Yes, we set goals—I do, anyway—and we set a course for the new year. We look back at what we’ve done and how our lives have gone. But I think we need to be careful and attentive: What are our annual New Year’s resolutions, our commitments, our goals, our plans, in light of the unarguable truth of our death?

If you stay with this for a moment, though you may not like it at first, you may come upon something surprising.

I’m in my 50s, not old, I would like to think, but I am no longer at an age where I feel as if, I will live forever. I know now for certain, as I did not when I was younger, that I will die. The unexpected thing is that this somehow opens me up to a greater appreciation of the timeless quality of life. This is tricky to explain, but I feel like someone who is visiting a place he truly loves and is on the last day of his vacation. He looks around and his eyes take in the place, and he breathes it in, appreciating it in a way that a native of that place might never do. The permanent resident may take the place for granted and never look at it deeply in the present moment. An awareness of death, of the limited time we have, opens our eyes to the beauty, the depth, the poignancy, and the fleeting quality of this place we call home.

Paradoxically, our awareness that our time is limited can slow us down enough so that we can be still long enough and quiet enough to open up to the timelessness of the present moment, to “hold Infinity in the Palm of Your Hand,” as the poet William Blake wrote, “And Eternity in an hour.”
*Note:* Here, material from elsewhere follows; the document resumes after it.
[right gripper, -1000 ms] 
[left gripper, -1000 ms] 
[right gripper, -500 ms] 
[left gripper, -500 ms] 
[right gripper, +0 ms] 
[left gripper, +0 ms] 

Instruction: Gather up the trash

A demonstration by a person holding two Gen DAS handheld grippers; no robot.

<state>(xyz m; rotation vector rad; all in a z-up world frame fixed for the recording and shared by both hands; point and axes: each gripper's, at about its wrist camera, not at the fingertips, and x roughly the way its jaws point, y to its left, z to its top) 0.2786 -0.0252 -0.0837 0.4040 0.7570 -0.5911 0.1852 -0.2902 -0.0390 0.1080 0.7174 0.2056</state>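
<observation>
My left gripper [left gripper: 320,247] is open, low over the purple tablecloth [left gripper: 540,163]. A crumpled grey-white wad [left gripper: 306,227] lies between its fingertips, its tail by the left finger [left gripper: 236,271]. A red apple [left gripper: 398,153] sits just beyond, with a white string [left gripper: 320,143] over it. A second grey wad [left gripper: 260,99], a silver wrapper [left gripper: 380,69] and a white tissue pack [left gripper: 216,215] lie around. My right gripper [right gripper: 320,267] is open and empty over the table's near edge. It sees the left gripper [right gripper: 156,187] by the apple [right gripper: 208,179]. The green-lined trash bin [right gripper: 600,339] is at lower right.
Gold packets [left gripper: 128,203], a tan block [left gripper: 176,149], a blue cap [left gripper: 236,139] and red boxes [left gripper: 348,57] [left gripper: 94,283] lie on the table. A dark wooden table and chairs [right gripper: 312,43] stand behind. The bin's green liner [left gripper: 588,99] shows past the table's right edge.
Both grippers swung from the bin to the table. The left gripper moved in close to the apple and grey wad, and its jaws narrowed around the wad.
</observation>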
We live in two worlds. That’s why we have a brain with two separate hemispheres. We live in time. We live in our plans, our work, our goals, and our history.

But we also sense the timeless.

Maybe it’s when we’re out on a quiet walk looking up at the stars or into the eyes of a newborn child, or when we breathe deeply into our own mortality that we open up to the mystery, the ineffable sacredness of existence, and the shock of our being conscious in the world.
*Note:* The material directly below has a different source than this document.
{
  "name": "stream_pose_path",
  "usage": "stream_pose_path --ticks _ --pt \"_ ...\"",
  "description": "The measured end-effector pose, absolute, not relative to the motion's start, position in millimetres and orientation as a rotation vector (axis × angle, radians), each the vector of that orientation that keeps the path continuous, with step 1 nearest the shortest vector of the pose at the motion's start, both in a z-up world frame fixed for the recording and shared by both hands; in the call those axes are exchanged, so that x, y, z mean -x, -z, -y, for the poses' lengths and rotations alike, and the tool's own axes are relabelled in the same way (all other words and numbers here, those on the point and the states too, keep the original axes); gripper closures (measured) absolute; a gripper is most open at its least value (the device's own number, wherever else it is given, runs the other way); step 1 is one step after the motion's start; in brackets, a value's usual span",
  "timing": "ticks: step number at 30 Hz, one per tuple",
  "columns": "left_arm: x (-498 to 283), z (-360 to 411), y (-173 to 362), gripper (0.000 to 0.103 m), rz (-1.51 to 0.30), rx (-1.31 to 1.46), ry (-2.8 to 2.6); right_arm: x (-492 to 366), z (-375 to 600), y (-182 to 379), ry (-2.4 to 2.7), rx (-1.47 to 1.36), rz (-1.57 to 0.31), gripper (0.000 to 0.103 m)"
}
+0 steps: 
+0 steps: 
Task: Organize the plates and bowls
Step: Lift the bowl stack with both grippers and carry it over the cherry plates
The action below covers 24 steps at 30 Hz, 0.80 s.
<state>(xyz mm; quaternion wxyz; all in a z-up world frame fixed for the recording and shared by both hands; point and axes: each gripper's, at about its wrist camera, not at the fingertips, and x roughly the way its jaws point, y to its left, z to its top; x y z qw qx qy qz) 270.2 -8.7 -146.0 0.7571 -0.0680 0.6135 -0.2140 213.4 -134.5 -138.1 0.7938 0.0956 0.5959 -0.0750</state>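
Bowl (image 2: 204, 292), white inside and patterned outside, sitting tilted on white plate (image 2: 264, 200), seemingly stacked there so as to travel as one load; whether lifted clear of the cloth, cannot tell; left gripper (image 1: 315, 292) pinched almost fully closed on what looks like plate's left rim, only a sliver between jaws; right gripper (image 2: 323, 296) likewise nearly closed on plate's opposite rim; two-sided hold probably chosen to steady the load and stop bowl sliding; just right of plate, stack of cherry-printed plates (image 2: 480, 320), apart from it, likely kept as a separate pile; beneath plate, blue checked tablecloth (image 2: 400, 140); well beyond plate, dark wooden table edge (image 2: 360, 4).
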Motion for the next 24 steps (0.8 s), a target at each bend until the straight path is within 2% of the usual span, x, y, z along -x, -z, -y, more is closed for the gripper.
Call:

It’s the beginning of a new year, time to dream, and plan, and work, and build, and create. Be a force in the world. But also allow yourself to open to the timeless, to that which was here before you arrived and will be here after you are gone. See if you can live your life with the here and now, and with the timeless presence of ancient hills; with eyes that look at the world as if you were 10,000 years old and had never taken a step, but had learned to watch the flowing river of life with a sense of peace and acceptance and gratitude.

You will never achieve all your goals. You will never do everything on the big to-do list. There will always be another article to write, another walk to take, another conversation to have, another problem to solve, another deal to make. That’s our life in time. That’s us trying to live fully and deeply. But no matter how hard we try, we will never take it all in, at least not that way. There comes a time when all our getting and gathering comes to a stop.

So, live your life if you can with the awareness of the timeless. Let infinity find you. But to do so, you must have some time, some space, and some opening. You must have the eyes and the heart of the traveler who is in the town square for the last time, knowing that soon he leaves, never to come this way again. In that last glance, it’s like the traveler looks right through the present moment to the timeless heart of all places. It touches him and opens him to the mystery of the ages. In that glance and in that moment he sees more than he ever has in his life, and he feels more alive and more present.

It’s not the place that does it. It’s his eyes that do it to the place. He sees through the place to all places and all times. So be a traveler in your own place. Have eyes that see deeply and a heart that responds accordingly. The journey is not really to see new places, but to have eyes that see anew.

Be well. Plan, Work. Create. But remember to see the present moment as deeply and as richly as you can, and to do that, you must let yourself be still so that the timeless can find you.